Giving the next neighbourhood something to laugh.

Also, I need to sleep. I'm starting to talk sense.:smallbiggrin:

Hazyshade
2017-09-14, 06:22 PM
Did building your home devastate anything? I suppose it did, from the perspective of the animals that were killed or driven off, the plants that were uprooted and paved over, and the empty space that your home occupies that could formerly have been flown through by birds and flying insects, not to mention the devastation wrought by the need to have an entire world economy to produce the goods you consume.

But, what of it? There is a huge desert area in the Southwestern US and Northern Mexico that has good soil...except it's dry as a bone and consequently useless. Why is the integrity of the Rockies, the billions of tons of waste fresh water pouring in the Arctic Ocean, and the surplus populations of caribou and birds in Alaska, worth more than the new, lush green forests that could be grown, the revitalisation of the Californian fruitbasket economy, the greening of Mexico, and the massive economic returns including work for steelmills and construction workers?

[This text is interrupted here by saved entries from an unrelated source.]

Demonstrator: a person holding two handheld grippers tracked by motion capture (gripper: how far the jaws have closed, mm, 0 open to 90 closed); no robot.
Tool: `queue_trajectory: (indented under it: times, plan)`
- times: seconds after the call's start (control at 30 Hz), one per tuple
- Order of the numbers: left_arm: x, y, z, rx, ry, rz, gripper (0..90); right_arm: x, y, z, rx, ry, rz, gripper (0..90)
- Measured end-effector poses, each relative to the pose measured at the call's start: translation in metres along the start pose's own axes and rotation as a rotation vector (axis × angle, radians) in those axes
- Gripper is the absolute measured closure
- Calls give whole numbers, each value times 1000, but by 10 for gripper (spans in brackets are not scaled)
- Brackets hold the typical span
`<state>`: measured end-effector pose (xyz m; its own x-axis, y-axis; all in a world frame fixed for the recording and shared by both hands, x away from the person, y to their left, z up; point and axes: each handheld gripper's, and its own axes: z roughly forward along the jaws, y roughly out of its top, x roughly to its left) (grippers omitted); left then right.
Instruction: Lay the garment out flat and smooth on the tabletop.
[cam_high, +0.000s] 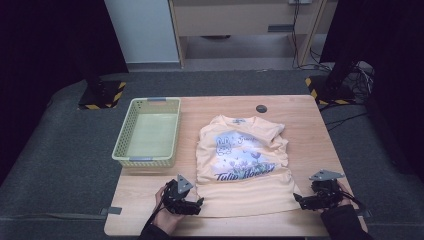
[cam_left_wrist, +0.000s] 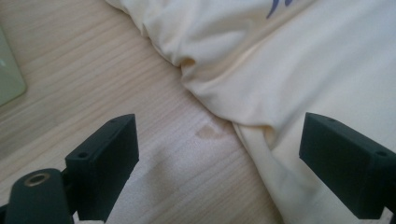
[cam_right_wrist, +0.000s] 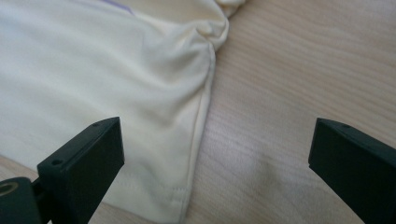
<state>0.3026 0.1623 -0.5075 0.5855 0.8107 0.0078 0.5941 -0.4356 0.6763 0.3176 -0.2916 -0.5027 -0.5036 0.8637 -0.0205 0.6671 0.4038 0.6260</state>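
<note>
A pale yellow T-shirt (cam_high: 243, 165) with a blue "Tulip" print lies flat on the wooden table (cam_high: 300, 120), its sleeves folded in and its hem toward the person. My left gripper (cam_high: 196, 204) stands open at the shirt's lower left corner; its own view shows the cloth edge (cam_left_wrist: 261, 107) between its jaws. At the lower right corner my right gripper (cam_high: 299, 200) is open too, and the hem's side edge (cam_right_wrist: 198, 140) runs between its jaws. Neither holds anything.
A light green plastic basket (cam_high: 124, 135), with nothing in it, stands at the table's left side. A small dark round cap (cam_high: 261, 108) sits near the far edge. Bare wood lies right of the shirt. Stand bases with hazard tape sit on the floor behind.
</note>
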Motion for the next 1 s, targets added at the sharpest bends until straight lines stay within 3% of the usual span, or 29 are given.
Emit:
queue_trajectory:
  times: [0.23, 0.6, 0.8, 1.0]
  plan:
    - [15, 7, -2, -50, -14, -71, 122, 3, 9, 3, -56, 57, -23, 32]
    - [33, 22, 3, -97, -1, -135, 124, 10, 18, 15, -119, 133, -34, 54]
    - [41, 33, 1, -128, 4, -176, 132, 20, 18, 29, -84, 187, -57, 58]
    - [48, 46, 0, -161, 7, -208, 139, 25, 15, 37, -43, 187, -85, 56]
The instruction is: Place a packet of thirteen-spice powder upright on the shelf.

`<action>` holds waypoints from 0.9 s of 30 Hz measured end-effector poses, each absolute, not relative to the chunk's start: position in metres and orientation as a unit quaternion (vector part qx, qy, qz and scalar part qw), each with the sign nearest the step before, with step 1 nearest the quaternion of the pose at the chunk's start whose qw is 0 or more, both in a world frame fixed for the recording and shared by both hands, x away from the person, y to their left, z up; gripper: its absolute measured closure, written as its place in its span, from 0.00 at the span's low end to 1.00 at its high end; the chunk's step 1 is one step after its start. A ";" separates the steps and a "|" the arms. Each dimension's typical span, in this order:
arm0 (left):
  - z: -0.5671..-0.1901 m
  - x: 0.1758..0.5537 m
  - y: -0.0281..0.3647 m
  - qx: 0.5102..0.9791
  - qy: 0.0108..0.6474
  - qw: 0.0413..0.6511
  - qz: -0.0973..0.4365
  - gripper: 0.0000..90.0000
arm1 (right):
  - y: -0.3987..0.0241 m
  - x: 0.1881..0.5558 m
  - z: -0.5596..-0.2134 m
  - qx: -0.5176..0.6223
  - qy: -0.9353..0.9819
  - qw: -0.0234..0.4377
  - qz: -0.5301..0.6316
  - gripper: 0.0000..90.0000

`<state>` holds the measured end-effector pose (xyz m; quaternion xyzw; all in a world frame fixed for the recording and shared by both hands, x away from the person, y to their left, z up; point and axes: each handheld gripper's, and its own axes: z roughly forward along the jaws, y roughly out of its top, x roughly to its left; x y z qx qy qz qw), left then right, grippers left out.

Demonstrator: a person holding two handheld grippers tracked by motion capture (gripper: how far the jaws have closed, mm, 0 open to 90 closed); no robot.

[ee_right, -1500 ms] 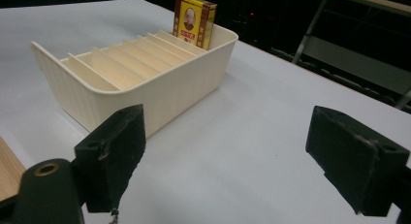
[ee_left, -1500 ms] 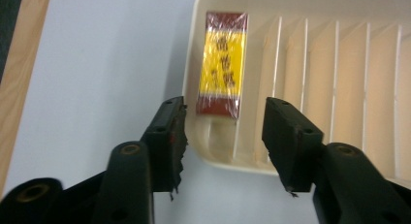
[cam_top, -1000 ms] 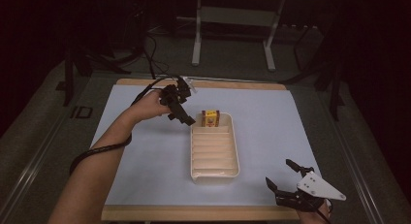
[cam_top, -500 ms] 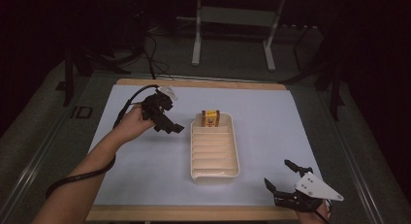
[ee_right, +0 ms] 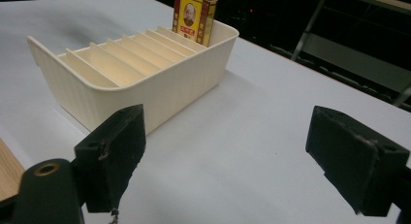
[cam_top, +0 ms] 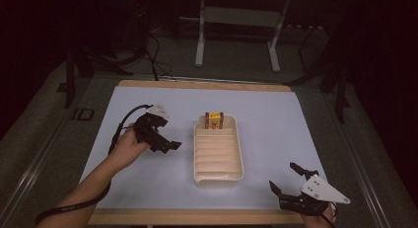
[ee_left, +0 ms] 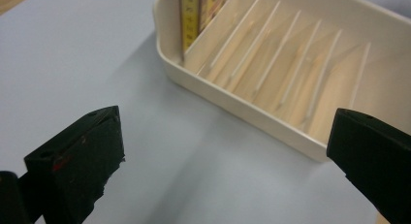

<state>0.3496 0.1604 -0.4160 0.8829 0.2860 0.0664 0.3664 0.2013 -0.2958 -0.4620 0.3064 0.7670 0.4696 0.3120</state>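
Cream tray (cam_top: 219,176) with slotted dividers at mid-table (cam_top: 276,129), long axis running away from the person. Small yellow-and-red box (cam_top: 214,120) upright in the farthest slot, against the end wall; other slots bare. Same box (ee_right: 195,16) upright at the tray's (ee_right: 145,90) far end in the right gripper view, and seen edge-on (ee_left: 194,15) at the tray's (ee_left: 232,105) corner in the left gripper view.

Left hand-held gripper (cam_top: 172,145) just left of the tray, low over the table, jaws wide apart with nothing between, pointing toward the tray's side wall. Cable looping back along the forearm.

Right hand-held gripper (cam_top: 285,178) near the front right corner of the table, well apart from the tray, jaws spread wide and holding nothing.

Bare table between each gripper and the tray. Dark floor, cables and a metal stand (cam_top: 236,20) beyond the far edge.
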 end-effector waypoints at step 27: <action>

The Tennessee Valley Authority thought big, and built big in the Roosevelt era, and has it devastated the local economy? Is the South a wasteland with no animals or flowers? Why couldn't NAWAPA be done beautifully?

Because it's completely insane on every conceivable level. And we could have a more in-depth discussion about it than that, but what's the point? You don't actually have the authority to take on board any feedback to the world-view you're putting forward, because it's not yours, you don't own that world-view in any way - it consists entirely of the half-baked theories of a 95-year-old anti-Semitic race-baiting homophobic 9/11 conspiracy theorist and convicted fraudster whose last intrusion into the mainstream American consciousness involved his disseminating pictures of Obama sporting a Hitler moustache.

Donnadogsoth
2017-09-14, 06:48 PM
{Scrubbed}

Donnadogsoth
2017-09-14, 06:50 PM
{Scrubbed}

Lethologica
2017-09-14, 07:01 PM
the world's greatest economist
Now that is amusing. Are we restricted to economists who are still living? Have you reviewed the work of Sowell, Stiglitz, Lucas, Arrow, and other people who, er, might have a stronger claim to that title? Is LaRouche even an economist by training, body of work, or legacy?

Roland St. Jude
2017-09-14, 07:13 PM
Sheriff: Locked for...well, most of the reasons that exist.